Like most of my fellow North Carolinians, I was shocked and saddened by the events of last week. To see mob rule take place in our country was nothing short of appalling. Insurrectionists stampeding through the halls of democracy looking to disrupt and cause mayhem was heartbreaking. This did not have to happen, and the results were the tragic loss of life and destruction of our hallowed halls.
History unfolded before our eyes. We were reminded that democracy is fragile. However, the human spirit is not. The events of this past week, as grim as they were, reminded me of these qualities that allow the human spirit to persevere curiosity, compassion, and determination.

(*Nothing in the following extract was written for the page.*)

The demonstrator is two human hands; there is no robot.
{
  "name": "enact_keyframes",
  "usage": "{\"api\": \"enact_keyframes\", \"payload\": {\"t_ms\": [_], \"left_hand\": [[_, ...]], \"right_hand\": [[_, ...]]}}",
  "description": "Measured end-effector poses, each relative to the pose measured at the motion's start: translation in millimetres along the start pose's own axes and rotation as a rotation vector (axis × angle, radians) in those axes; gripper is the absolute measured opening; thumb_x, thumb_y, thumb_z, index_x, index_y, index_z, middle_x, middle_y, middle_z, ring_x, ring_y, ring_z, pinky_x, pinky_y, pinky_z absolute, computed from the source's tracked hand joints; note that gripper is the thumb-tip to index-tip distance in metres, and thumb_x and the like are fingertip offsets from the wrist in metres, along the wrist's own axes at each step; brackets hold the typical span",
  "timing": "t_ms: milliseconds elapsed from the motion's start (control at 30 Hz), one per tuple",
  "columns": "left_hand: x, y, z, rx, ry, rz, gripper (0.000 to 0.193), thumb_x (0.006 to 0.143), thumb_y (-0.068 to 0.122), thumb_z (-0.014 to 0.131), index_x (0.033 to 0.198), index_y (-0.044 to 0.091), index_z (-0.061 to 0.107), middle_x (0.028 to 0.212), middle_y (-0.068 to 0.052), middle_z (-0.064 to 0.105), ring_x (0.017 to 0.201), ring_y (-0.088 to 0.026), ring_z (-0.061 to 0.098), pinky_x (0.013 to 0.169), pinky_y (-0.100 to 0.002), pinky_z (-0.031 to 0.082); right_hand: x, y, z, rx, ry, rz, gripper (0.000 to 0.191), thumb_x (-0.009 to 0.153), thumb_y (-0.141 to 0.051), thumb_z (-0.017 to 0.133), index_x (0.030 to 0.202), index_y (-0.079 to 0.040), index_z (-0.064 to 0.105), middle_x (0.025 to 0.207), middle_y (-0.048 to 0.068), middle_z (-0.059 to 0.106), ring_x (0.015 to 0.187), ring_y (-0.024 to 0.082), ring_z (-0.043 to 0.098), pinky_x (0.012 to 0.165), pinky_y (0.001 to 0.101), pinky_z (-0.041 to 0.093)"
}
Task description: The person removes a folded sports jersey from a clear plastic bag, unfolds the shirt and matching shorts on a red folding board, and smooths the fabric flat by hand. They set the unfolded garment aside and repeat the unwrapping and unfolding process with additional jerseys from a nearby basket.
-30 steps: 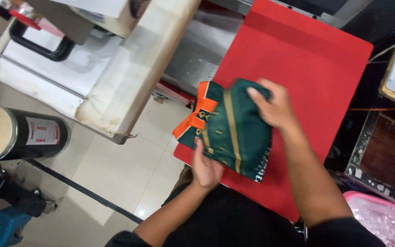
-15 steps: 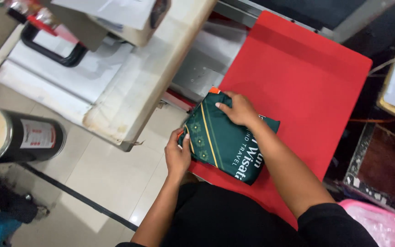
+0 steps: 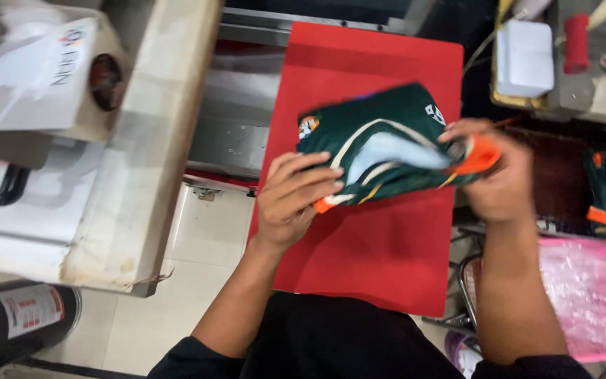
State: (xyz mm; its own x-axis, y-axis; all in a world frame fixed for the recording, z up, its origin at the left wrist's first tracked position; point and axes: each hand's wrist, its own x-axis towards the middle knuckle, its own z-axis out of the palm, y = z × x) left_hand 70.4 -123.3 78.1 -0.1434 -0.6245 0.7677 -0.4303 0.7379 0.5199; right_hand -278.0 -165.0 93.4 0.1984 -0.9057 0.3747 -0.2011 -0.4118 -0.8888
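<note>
Your left hand (image 3: 296, 200) and right hand (image 3: 496, 175) grasp the blurred green garment (image 3: 380, 144), fingertips partly hidden, above the red pad (image 3: 359, 253) at six o'clock.

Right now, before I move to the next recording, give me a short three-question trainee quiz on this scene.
1. True or false: both hands hold the green garment.
2. What colour is the pad under the garment?
A. blue
B. red
C. white
3. Which hand is at the garment's orange trim?

Key
1. True: the left hand and the right hand grip opposite ends.
2. B.
3. The right hand.
</note>
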Motion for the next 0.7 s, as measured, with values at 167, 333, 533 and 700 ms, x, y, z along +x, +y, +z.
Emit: {"api": "enact_keyframes", "payload": {"t_ms": [167,333,533,700], "left_hand": [[-78.0,-1.1,25.6,-0.003,-0.43,-0.266,0.022,0.082,0.003,0.079,0.102,0.01,0.076,0.124,-0.001,0.073,0.132,-0.029,0.062,0.104,-0.044,0.052],[-112.1,6.3,25.2,-0.024,-0.369,-0.311,0.031,0.078,0.019,0.085,0.105,0.009,0.075,0.134,-0.008,0.068,0.135,-0.031,0.056,0.11,-0.047,0.046],[-34.3,-41.6,76.2,0.146,-0.219,-0.293,0.049,0.101,0.029,0.066,0.149,0.018,0.057,0.164,-0.017,0.038,0.151,-0.042,0.038,0.123,-0.054,0.033],[-9.9,-67.8,129.8,0.465,-0.637,-0.49,0.06,0.099,0.056,0.049,0.153,0.03,0.047,0.167,-0.01,0.023,0.153,-0.043,0.016,0.117,-0.07,0.013]], "right_hand": [[-108.0,54.3,53.7,-0.354,-0.111,0.221,0.039,0.081,0.017,0.051,0.105,-0.002,0.074,0.1,0.006,0.076,0.129,0.022,0.071,0.133,0.0453,0.037],[-148.2,53.8,53.9,-0.356,0.134,0.34,0.036,0.086,0.008,0.054,0.114,-0.002,0.074,0.14,0.012,0.068,0.141,0.028,0.057,0.12,0.0408,0.039],[-45.5,46.6,78.7,-0.558,0.153,0.056,0.047,0.098,-0.016,0.067,0.144,-0.006,0.058,0.159,0.019,0.048,0.152,0.036,0.038,0.122,0.0462,0.034],[10.3,75.0,125.0,-0.904,-0.082,0.249,0.062,0.098,-0.034,0.06,0.154,-0.01,0.046,0.162,0.019,0.037,0.15,0.039,0.027,0.116,0.0665,0.02]]}}
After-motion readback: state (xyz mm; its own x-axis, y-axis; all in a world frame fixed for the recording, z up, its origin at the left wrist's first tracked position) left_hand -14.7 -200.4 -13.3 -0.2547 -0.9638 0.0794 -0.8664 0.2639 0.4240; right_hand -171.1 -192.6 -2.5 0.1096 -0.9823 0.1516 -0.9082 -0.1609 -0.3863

This is where museums, across all mediums, can continue to play a vital role in how we interpret the past, and how we discuss and put into context the social structures that led to what we are witnessing unfold in our American society today. Years of oppression and systemic racism led to the murders of George Floyd, Breonna Taylor, and Andre Hill, among many, many, others. The rhetoric and perpetuation of propaganda and misinformation from leaders, that led to domestic terrorists storming our halls of democracy. As grim as we may feel in the wake of these events, we as museums must continue to hold important discussions around race, violence, equality, and the role of democracy in our country.
Museums will and must continue to be places to contemplate, absorb, listen, and host these important discussions. Though COVID-19 has made this more challenging, it should strengthen our resolve as museums to bring together thoughts and conversations around the history and future of race and democracy, to work with BIPOC artists, historians, and activists who explore these ideas and experiences in their own work, and to listen when we engage so that we can do the work. Listening can, and should, play just as an important of a role as any when museums engage our visiting public, both in-person and virtually.
How should we move forward? We must engage with difficult topics, we must work for our communities, we must seek out and create these opportunities. Our work as museum professionals must continue, whether virtually or in personal encounters with our visitors, to hold these discussions around civil engagement, race, and consider what must be done as a nation as we move forward.
Thank you for your continued commitment to do this important work!